Prime Minister Justin Trudeau and the leaders of Canada’s 13 provinces and territories convened on Wednesday to discuss a united strategy against proposed U.S. tariffs. With President Donald Trump suggesting 25% tariffs on Canadian and Mexican imports as soon as February, Canadian officials are looking at ways to bolster the domestic market—including reducing interprovincial trade barriers and launching an informal “Buy Canadian” campaign.

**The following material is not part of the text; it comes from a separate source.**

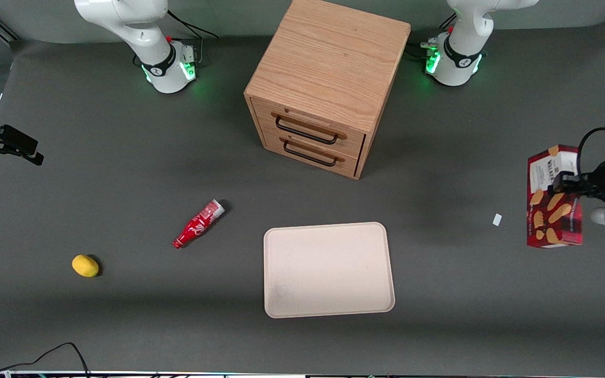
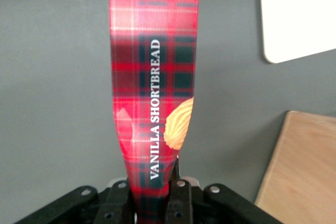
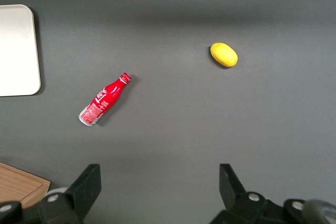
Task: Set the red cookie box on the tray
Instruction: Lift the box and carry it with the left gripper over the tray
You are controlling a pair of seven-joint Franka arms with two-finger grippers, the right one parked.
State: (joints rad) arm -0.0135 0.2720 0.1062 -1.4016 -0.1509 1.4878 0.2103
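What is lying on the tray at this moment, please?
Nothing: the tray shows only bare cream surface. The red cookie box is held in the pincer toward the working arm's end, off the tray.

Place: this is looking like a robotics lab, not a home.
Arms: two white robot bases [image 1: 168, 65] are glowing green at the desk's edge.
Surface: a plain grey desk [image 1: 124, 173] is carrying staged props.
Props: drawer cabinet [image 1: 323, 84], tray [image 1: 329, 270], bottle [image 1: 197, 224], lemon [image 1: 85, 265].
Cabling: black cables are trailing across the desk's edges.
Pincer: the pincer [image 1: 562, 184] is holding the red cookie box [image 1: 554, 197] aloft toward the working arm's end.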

Uniting Canada’s Provinces
Trudeau’s office confirmed that the premiers are exploring avenues to make internal trade easier, building on partial liberalization deals from 1995 and 2017. Full internal free trade could potentially increase Canada’s GDP by around 4% per capita, as estimated by the International Monetary Fund. However, critics note that each province has different regulations, creating obstacles to seamless trade within Canada.
The ‘Buy Canadian’ Push
British Columbia Premier David Eby hinted that Canadians might want to rethink shopping trips south of the border, calling U.S. tariff threats “an intended economic attack on families in our province, in our country.” While a patriotic buying campaign could be a rallying cry, some observers doubt it can compete with big-box retailers—Walmart still boasts some of the lowest prices around.
Wait and See
Despite the strong rhetoric, achieving nationwide trade reforms and solidifying a “Buy Canadian” ethos will likely take time and may encounter resistance from provinces unwilling to shoulder potential losses. Alberta’s premier, whose energy-rich province significantly contributes to Canada’s economy, remained notably guarded after the meeting, underscoring the difficult path ahead.
With the clock ticking on the threatened tariffs, Trudeau says Canada must be ready with a robust national response—even as officials scramble to avoid damaging cross-border duties in the first place. Whether internal trade agreements or consumer loyalty campaigns can hold off economic strain remains to be seen.